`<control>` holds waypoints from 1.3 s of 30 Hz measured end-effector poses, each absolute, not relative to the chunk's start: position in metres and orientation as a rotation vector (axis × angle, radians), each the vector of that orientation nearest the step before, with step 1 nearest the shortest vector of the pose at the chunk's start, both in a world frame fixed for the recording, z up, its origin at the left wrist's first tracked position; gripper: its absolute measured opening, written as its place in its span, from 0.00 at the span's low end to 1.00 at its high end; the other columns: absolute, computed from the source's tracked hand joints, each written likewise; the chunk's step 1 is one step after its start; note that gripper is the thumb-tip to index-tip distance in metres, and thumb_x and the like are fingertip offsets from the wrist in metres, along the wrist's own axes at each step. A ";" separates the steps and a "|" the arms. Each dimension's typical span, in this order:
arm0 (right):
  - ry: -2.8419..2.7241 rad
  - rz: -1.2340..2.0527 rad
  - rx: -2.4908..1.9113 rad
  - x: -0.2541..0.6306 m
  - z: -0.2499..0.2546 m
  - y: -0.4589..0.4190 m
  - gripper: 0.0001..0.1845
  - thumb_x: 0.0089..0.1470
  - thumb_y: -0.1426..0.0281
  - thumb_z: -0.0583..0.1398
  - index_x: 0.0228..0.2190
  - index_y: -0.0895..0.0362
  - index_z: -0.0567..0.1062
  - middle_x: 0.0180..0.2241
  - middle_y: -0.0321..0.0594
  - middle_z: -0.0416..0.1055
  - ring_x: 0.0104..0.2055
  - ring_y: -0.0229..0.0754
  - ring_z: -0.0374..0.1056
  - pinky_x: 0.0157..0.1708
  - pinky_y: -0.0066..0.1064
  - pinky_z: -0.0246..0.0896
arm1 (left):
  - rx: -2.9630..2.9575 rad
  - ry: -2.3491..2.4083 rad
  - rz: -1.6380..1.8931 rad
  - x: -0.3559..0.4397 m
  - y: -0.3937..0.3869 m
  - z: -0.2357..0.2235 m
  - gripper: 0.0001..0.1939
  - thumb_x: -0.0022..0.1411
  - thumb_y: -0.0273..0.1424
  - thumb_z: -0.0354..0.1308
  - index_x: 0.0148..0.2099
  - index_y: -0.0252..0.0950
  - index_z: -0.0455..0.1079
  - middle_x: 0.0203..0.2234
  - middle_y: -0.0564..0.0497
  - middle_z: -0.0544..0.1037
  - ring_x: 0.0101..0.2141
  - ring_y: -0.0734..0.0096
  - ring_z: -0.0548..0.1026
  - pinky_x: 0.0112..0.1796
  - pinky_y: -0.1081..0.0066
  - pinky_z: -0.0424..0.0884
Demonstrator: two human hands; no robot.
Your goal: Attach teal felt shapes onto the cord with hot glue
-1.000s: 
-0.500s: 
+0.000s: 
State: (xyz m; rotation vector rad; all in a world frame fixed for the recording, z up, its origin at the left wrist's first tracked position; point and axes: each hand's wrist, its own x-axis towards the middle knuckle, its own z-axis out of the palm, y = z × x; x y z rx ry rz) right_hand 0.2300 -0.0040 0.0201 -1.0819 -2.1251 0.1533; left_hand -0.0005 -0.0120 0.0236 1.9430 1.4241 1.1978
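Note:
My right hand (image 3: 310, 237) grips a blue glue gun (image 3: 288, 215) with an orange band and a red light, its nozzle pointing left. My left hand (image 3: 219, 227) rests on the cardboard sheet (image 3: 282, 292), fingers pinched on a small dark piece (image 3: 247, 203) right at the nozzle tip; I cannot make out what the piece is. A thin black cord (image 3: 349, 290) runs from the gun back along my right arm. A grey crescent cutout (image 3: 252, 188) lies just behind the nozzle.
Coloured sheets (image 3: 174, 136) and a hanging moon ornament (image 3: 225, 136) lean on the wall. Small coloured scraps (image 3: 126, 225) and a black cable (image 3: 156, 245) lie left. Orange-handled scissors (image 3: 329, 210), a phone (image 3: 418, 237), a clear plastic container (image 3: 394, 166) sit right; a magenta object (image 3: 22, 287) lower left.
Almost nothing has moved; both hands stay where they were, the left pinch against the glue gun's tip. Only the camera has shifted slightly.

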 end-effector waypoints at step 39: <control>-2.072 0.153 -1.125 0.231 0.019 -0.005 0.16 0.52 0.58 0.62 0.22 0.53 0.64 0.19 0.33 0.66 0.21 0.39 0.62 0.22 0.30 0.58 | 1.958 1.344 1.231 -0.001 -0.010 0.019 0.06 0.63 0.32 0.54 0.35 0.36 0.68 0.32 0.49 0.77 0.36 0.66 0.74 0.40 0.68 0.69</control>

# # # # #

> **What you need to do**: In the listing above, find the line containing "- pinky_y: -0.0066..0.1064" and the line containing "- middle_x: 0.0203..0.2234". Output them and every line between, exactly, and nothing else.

> **Output for this task**:
  - pinky_y: -0.0066..0.1064
  - pinky_z: -0.0246..0.0896
arm1 (left):
  - rx: -2.9630..2.9575 rad
  - ry: -2.3491..2.4083 rad
  - rz: -1.6380..1.8931 rad
  - x: -0.3559..0.4397 m
  - y: -0.3937..0.3869 m
  - z: -0.2357..0.2235 m
  - gripper: 0.0001..0.1939
  - thumb_x: -0.0022..0.1411
  - thumb_y: -0.0273..0.1424
  - thumb_z: -0.0354..0.1308
  - index_x: 0.0148..0.2099
  - index_y: -0.0252..0.0950
  - index_z: -0.0455..0.1079
  - middle_x: 0.0203..0.2234

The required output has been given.